[The Friendly Road by Ray Stannard Baker]@TWC D-Link bookThe Friendly Road CHAPTER I 8/27
The spring has been late and cold: most of the corn and some of the potatoes are not yet in, and the tobacco lands are still bare and brown.
Occasionally I stopped to watch some ploughman in the fields: I saw with a curious, deep satisfaction how the moist furrows, freshly turned, glistened in the warm sunshine.
There seemed to be something right and fit about it, as well as human and beautiful.

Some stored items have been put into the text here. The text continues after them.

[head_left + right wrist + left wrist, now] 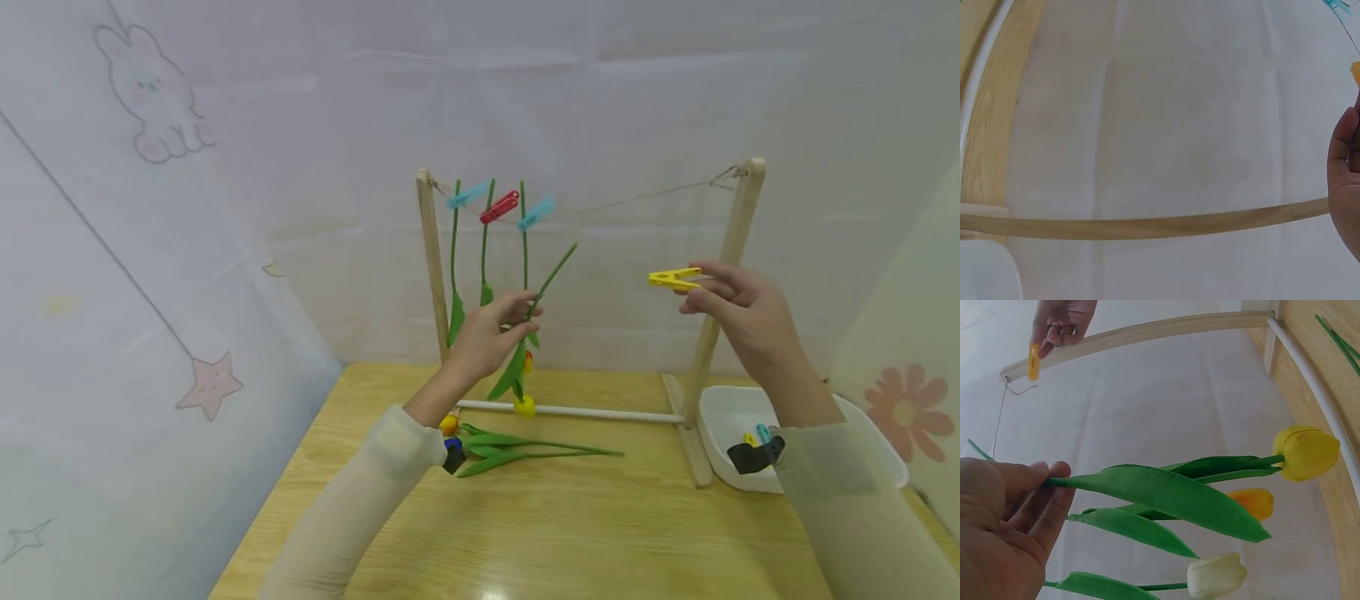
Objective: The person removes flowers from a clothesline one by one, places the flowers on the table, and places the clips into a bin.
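My left hand (491, 333) pinches the green stem of a yellow tulip (1307, 453), which hangs bloom down with its stem end tilted up to the right. My right hand (746, 312) holds a yellow clothespin (671, 277) by its handle ends, level with the upper part of the right post. Along the string (630, 198), a blue clothespin (467, 197), a red clothespin (499, 207) and another blue clothespin (536, 214) each grip an upside-down flower stem. Behind the held tulip, the left wrist view shows an orange-yellow tulip (1254, 503) and a white tulip (1217, 576).
The string runs between two wooden posts (738, 217), joined low down by a white rod (577, 412). More tulips with green stems (555, 450) lie on the wooden table (525, 533). A white tray (862, 433) at the right contains clothespins (763, 433).
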Demonstrator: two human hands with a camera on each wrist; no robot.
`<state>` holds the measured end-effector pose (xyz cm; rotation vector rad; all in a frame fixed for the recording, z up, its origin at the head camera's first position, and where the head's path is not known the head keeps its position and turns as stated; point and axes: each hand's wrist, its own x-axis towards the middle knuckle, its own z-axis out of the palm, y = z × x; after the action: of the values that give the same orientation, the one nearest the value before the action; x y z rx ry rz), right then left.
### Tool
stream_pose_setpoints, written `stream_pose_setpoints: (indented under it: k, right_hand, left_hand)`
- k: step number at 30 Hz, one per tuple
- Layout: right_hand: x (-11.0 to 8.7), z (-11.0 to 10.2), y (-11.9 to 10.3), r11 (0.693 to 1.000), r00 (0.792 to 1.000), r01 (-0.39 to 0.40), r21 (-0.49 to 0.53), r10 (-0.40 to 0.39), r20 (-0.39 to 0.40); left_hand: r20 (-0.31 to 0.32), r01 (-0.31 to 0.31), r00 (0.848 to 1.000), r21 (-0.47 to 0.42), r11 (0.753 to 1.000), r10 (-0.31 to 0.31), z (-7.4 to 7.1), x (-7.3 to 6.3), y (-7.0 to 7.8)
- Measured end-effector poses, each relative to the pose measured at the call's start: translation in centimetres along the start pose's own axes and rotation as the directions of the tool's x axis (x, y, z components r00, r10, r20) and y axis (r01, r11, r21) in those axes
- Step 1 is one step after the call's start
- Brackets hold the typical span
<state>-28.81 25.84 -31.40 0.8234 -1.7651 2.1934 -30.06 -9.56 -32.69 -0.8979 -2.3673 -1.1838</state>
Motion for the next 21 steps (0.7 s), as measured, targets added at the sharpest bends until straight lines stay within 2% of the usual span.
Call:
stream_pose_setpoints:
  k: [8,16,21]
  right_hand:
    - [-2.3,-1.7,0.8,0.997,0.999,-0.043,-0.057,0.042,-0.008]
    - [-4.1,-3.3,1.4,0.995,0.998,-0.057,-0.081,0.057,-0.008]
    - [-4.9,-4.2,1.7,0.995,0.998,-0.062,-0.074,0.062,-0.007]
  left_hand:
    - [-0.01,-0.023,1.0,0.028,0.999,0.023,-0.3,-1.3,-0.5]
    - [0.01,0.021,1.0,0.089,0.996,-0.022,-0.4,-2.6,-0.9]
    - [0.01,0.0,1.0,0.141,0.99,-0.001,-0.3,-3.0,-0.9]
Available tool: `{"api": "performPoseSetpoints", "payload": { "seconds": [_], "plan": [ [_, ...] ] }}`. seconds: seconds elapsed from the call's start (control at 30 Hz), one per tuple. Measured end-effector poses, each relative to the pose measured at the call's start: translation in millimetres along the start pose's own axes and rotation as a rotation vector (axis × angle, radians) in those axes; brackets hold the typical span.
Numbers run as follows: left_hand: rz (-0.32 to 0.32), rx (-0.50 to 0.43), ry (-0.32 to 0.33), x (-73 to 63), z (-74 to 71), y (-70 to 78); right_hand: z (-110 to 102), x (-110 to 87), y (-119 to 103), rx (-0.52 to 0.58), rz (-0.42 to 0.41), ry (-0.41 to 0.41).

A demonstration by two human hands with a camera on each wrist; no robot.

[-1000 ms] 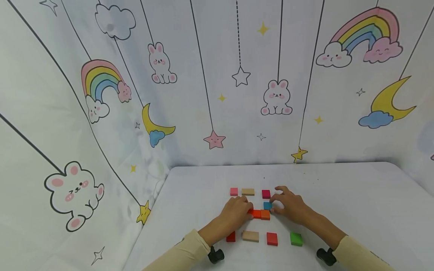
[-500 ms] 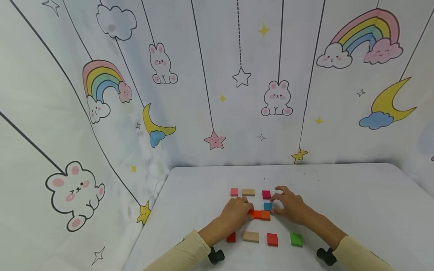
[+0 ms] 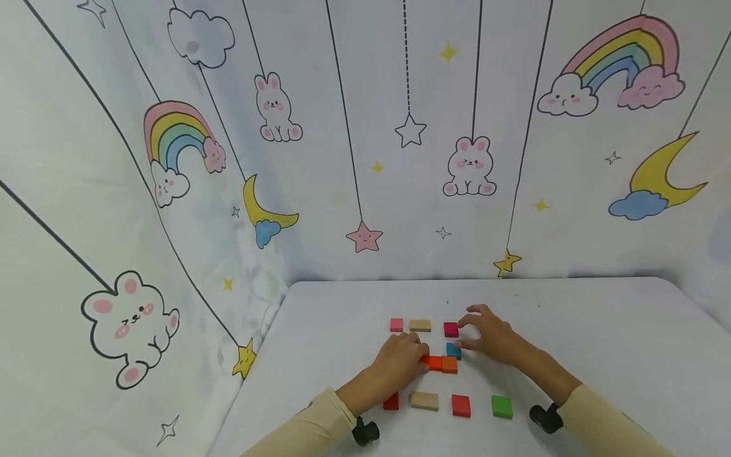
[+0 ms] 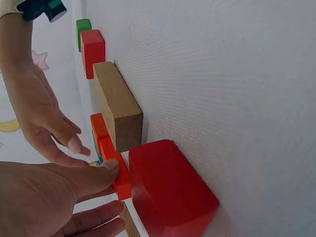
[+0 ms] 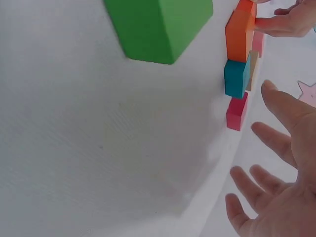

Or at evening I would stop to watch a ploughman driving homeward across his new brown fields, raising a cloud of fine dust from the fast drying furrow crests.
The low sun shining through the dust and glorifying it, the weary-stepping horses, the man all sombre-coloured like the earth itself and knit into the scene as though a part of it, made a picture exquisitely fine to see. And what a joy I had also of the lilacs blooming in many a dooryard, the odour often trailing after me for a long distance in the road, and of the pungent scent at evening in the cool hollows of burning brush heaps and the smell of barnyards as I went by--not unpleasant, not offensive--and above all, the deep, earthy, moist odour of new-ploughed fields. And then, at evening, to hear the sound of voices from the dooryards as I pass quite unseen; no words, but just pleasant, quiet intonations of human voices, borne through the still air, or the low sounds of cattle in the barnyards, quieting down for the night, and often, if near a village, the distant, slumbrous sound of a church bell, or even the rumble of a train--how good all these sounds are! They have all come to me again this week with renewed freshness and impressiveness.